**Assigned task:** The whole of the material needs to be repeated exactly, line for line.
*** Material provided Section Begins ***
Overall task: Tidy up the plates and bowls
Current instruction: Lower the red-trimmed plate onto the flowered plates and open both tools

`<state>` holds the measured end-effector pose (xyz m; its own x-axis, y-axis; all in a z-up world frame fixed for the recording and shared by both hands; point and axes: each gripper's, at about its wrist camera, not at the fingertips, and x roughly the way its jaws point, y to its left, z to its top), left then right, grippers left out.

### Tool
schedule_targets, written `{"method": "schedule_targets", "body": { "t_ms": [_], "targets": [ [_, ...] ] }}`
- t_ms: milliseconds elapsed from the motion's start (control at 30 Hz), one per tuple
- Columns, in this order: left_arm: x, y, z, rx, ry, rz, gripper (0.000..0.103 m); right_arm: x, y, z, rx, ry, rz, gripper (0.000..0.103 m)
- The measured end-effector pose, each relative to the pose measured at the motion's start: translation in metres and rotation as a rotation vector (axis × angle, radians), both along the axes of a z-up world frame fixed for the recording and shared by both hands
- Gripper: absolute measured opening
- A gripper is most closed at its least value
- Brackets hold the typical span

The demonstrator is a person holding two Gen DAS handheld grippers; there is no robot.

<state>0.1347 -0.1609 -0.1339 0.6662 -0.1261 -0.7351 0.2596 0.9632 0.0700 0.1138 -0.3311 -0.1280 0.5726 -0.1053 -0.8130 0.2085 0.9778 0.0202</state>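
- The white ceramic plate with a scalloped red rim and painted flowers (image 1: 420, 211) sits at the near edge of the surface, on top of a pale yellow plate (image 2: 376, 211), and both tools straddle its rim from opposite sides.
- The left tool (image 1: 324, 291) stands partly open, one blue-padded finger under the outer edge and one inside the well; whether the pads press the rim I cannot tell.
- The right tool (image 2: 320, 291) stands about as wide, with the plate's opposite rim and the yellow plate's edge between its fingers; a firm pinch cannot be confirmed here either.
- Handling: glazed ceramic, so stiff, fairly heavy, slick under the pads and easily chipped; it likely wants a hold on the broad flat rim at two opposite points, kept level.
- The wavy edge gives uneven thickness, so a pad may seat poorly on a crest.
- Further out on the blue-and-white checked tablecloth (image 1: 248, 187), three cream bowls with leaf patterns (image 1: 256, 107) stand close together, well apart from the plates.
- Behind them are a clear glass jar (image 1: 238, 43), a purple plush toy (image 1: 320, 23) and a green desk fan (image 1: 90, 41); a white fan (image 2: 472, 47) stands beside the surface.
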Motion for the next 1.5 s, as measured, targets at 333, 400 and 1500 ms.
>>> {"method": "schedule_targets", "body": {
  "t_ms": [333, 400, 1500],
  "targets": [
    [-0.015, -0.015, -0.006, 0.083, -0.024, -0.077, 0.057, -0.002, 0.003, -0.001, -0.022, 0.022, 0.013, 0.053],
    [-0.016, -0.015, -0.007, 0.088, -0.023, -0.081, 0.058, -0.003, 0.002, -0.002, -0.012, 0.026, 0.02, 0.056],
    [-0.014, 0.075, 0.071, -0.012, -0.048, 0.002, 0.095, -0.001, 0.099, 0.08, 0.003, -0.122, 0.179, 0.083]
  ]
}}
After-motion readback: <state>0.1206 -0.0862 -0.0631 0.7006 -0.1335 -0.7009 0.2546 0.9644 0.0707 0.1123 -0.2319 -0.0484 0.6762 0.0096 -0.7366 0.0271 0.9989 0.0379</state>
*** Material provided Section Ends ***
**Exercise response:**
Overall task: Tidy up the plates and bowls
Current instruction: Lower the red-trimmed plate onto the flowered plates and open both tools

`<state>` holds the measured end-effector pose (xyz m; its own x-axis, y-axis; all in a z-up world frame fixed for the recording and shared by both hands; point and axes: each gripper's, at about its wrist camera, not at the fingertips, and x roughly the way its jaws point, y to its left, z to its top), left then right, grippers left out.

### Tool
schedule_targets, written `{"method": "schedule_targets", "body": { "t_ms": [_], "targets": [ [_, ...] ] }}`
- t_ms: milliseconds elapsed from the motion's start (control at 30 Hz), one per tuple
- Columns, in this order: left_arm: x, y, z, rx, ry, rz, gripper (0.000..0.103 m); right_arm: x, y, z, rx, ry, rz, gripper (0.000..0.103 m)
- The measured end-effector pose, each relative to the pose measured at the motion's start: translation in metres and rotation as a rotation vector (axis × angle, radians), both along the axes of a z-up world frame fixed for the recording and shared by both hands
- Gripper: absolute measured opening
- A gripper is most closed at its least value
- Brackets hold the typical span

The demonstrator is a person holding two Gen DAS handheld grippers; there is no robot.

<state>0.1347 -0.1609 -0.1339 0.6662 -0.1261 -0.7351 0.2596 0.9632 0.0700 0.1138 -0.3311 -0.1280 0.5726 -0.1053 -0.8130 0.2085 0.9778 0.0202</state>
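- The white ceramic plate with a scalloped red rim and painted flowers (image 1: 420, 211) sits at the near edge of the surface, on top of a pale yellow plate (image 2: 376, 211), and both tools straddle its rim from opposite sides.
- The left tool (image 1: 324, 291) stands partly open, one blue-padded finger under the outer edge and one inside the well; whether the pads press the rim I cannot tell.
- The right tool (image 2: 320, 291) stands about as wide, with the plate's opposite rim and the yellow plate's edge between its fingers; a firm pinch cannot be confirmed here either.
- Handling: glazed ceramic, so stiff, fairly heavy, slick under the pads and easily chipped; it likely wants a hold on the broad flat rim at two opposite points, kept level.
- The wavy edge gives uneven thickness, so a pad may seat poorly on a crest.
- Further out on the blue-and-white checked tablecloth (image 1: 248, 187), three cream bowls with leaf patterns (image 1: 256, 107) stand close together, well apart from the plates.
- Behind them are a clear glass jar (image 1: 238, 43), a purple plush toy (image 1: 320, 23) and a green desk fan (image 1: 90, 41); a white fan (image 2: 472, 47) stands beside the surface.
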Motion for the next 1.5 s, as measured, targets at 333, 400 and 1500 ms.
>>> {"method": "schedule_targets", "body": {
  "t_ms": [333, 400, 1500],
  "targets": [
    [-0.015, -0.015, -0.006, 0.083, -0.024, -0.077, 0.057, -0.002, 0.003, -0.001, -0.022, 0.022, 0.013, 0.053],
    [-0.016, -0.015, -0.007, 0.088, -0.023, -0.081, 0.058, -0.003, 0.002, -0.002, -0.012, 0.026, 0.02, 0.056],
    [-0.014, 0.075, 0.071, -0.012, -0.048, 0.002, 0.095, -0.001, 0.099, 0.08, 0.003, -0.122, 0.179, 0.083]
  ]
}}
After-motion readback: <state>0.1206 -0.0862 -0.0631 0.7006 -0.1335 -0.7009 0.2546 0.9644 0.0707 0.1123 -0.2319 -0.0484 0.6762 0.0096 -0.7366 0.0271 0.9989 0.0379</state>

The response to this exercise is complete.